■ **Task**:
Copy the lines below exactly. No picture goes into the copy.

- - - - -

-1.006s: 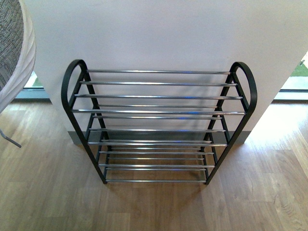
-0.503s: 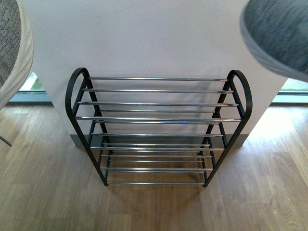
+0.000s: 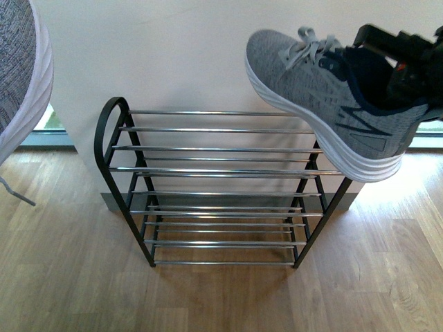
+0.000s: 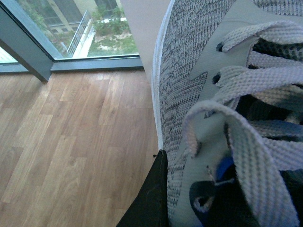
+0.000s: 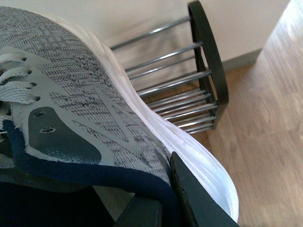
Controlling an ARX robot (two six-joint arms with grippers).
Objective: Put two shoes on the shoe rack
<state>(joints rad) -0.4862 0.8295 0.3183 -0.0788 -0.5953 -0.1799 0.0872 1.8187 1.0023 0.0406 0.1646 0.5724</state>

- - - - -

■ **Exercise result**:
-1.006s: 
-0.503s: 
+0.000s: 
+0.000s: 
+0.000s: 
Controlling an ARX robot (two six-joint arms with grippers).
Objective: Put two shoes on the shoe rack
<state>(joints rad) -0.4862 0.8295 0.3183 -0.0788 -0.5953 -0.1799 0.0872 1.8187 1.0023 0.0406 0.1646 0.5724</state>

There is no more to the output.